C'est une époque passablement troublée, et, à bien des égards,
ecclésialement problématique, que l'A. aborde dans ce second
volume. Il y eut d'abord la vague du «progressisme chrétien»,
vigoureusement contestée dès 1945 par le P. Gaston Fessard -
France, prends garde de perdre ta liberté - contestation
vigoureusement argumentée dans l'Actualité Historique, jusqu'en
1978, année de la mort de l'A., sans oublier l'ouvrage posthume, au
titre particulièrement interpellant: Église, prends garde de perdre
la Foi. Le P. Fessard, fidèlement interprété par un autre jésuite,
le P. Manaranche, reprochait en effet à l'Union des chrétiens
progressistes de remplacer l'eschatologie chrétienne par une
eschatologie temporelle. Dans le même sens, M. Montuclard et son
mouvement Jeunesse de l'Église, survalorisait l'histoire qui
débouchait sur un pseudo-messianisme d'inspiration marxiste. «Dans
la résistance à cette tentation, note justement l'A., on peut
parler d'un grand combat au sein de la pensée catholique française
de ce temps». Ce combat évoluera vers une discussion du marxisme,
où se distinguèrent les jésuites Pierre Bigo, Henri Chambre et
Jean-Yves Calvez lui-même. En ce qui concerne ce dernier, on ne
peut que le remercier et le féliciter d'avoir résumé ici en
quelques pages l'analyse critique du marxisme qu'il avait
développée dans son ouvrage majeur, La Pensée de Karl Marx (1956)

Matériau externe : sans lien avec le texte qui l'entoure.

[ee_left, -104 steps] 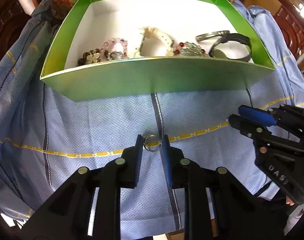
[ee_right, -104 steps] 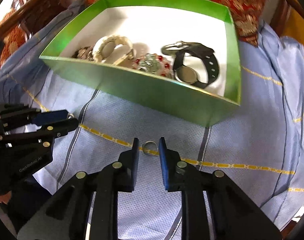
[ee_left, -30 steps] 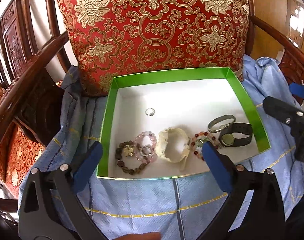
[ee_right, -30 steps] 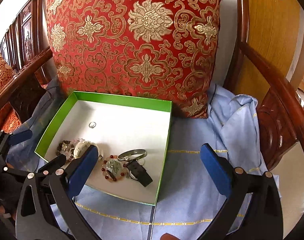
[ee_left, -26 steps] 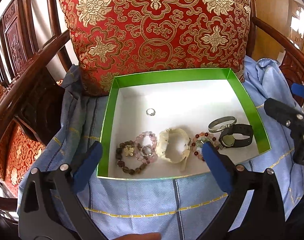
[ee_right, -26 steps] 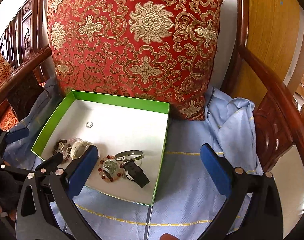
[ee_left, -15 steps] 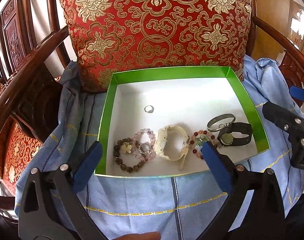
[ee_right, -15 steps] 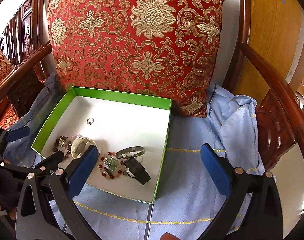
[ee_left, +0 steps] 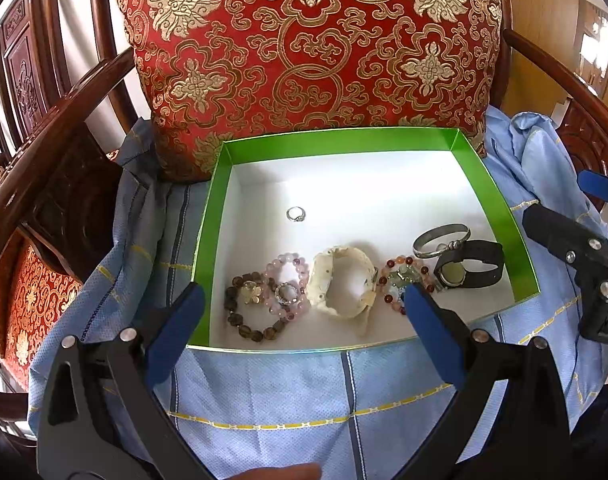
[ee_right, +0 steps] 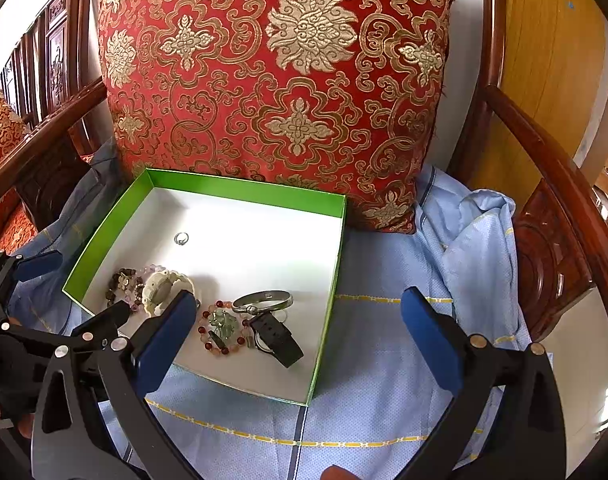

et qui, en effet, «a été décisive dans la réflexion de beaucoup de
jeunes chrétiens dans les années 50». Le chapitre consacré au P.
Lebret, initiateur d'Économie et humanisme et de l'«IRFED» n'est
pas moins passionnant et éclairant en ce qui concerne la fécondité
sociale de la foi chrétienne. L'A. y analyse en particulier
l'influence décisive de ce Dominicain dans la rédaction de
l'encyclique de Paul VI Populorum Progressio (1967). Autre «grande
figure» du témoignage chrétien dans la réflexion d'ordre social:
François Perroux (1903-1987), dont l'A. rappelle opportunément
l'originalité aujourd'hui trop méconnue. Il ne pouvait omettre non
plus l'éminente contribution des Jésuites de l'Action Populaire
(Villain, Bigo, Calvez et Perrin); l'approche sociologique du
«politique», avec les PP. Desqueyrat et R. Bosc; la pensée
catholique d'économie libérale, avec Marcel Clément. Ce volume
apporte enfin le complément d'un regard sur la pensée protestante
française (R. Mehl et J. Ellul) et sur deux figures importantes de
la pensée sociale catholique hors de France: l'italien I. Giordani
et, aux États-Unis, le Jésuite John Courney Murray. On attend avec
impatience le tome troisième qui s'ouvrira sur «l'après 68». - P.